# Work item
Copy every line from the records below that holds the word "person".

Collected data entries:
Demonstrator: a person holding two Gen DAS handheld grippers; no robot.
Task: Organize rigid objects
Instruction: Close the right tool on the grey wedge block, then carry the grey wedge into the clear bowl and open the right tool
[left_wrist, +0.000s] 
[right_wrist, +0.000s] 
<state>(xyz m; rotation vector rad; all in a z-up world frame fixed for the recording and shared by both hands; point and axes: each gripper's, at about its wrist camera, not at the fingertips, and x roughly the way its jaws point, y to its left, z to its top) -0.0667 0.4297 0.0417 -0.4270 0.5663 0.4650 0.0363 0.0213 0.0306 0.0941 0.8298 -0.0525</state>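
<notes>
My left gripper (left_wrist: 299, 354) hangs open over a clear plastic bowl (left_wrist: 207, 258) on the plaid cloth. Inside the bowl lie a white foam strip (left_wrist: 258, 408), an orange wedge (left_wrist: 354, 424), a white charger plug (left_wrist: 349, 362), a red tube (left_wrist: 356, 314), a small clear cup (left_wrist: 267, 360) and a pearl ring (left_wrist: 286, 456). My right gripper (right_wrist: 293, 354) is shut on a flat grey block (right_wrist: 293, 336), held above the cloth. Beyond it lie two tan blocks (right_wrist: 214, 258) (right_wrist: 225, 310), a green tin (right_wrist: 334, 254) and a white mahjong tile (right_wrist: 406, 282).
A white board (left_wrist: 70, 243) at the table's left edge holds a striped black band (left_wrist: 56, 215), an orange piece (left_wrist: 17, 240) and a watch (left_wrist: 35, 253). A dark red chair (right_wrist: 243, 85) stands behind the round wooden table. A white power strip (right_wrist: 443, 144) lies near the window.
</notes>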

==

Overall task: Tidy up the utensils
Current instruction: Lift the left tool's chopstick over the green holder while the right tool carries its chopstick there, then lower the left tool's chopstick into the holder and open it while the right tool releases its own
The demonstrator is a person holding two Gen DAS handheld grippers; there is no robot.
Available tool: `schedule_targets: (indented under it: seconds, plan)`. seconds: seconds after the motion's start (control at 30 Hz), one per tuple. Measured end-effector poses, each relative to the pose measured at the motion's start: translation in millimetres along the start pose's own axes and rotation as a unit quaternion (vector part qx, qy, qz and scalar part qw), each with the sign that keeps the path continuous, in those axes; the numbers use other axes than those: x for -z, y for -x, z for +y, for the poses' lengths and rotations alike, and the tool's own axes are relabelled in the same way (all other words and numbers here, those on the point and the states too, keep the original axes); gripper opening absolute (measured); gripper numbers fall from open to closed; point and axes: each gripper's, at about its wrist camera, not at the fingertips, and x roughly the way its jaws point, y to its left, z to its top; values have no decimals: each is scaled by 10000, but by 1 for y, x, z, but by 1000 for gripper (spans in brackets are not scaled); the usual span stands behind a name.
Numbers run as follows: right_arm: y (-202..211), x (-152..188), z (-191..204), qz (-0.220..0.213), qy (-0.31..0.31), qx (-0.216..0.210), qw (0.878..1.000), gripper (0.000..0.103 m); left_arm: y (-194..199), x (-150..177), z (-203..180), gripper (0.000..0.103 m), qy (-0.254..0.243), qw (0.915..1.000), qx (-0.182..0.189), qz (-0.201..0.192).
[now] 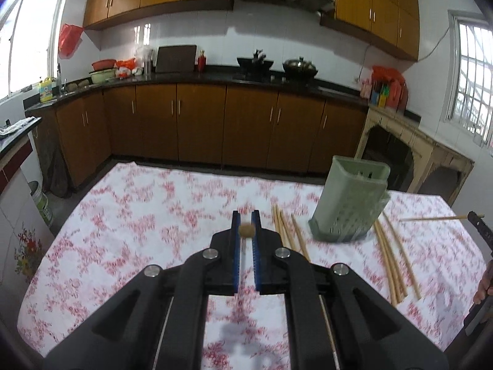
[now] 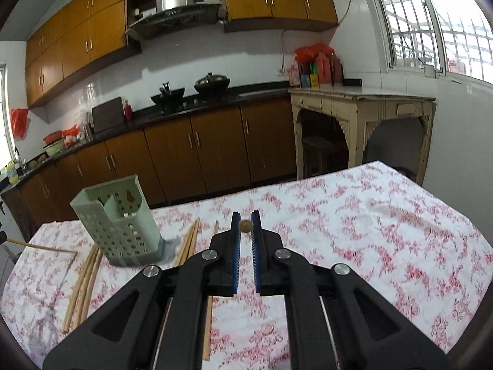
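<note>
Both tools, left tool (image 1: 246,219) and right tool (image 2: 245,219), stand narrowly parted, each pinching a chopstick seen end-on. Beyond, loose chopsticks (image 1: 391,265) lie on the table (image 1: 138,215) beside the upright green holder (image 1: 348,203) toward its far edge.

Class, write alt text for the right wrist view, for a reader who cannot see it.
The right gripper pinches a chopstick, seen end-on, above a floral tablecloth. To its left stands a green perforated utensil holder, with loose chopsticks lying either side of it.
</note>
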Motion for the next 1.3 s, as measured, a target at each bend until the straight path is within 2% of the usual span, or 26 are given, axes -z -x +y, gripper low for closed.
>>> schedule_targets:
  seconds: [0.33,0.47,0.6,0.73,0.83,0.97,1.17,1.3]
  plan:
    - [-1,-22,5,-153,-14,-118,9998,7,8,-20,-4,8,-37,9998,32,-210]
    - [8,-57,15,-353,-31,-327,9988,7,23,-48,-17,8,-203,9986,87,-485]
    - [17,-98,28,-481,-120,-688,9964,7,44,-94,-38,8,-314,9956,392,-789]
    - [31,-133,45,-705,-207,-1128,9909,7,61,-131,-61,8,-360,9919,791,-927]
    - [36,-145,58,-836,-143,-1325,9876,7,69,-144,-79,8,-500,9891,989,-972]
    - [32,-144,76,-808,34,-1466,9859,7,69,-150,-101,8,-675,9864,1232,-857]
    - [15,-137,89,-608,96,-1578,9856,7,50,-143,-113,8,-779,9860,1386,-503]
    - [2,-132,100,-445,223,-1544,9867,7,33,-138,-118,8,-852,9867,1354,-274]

# Answer area
Demonstrator: a person holding two Gen DAS handheld grippers; no robot.
The demonstrator is a person holding two Gen DAS handheld grippers; there is no robot.

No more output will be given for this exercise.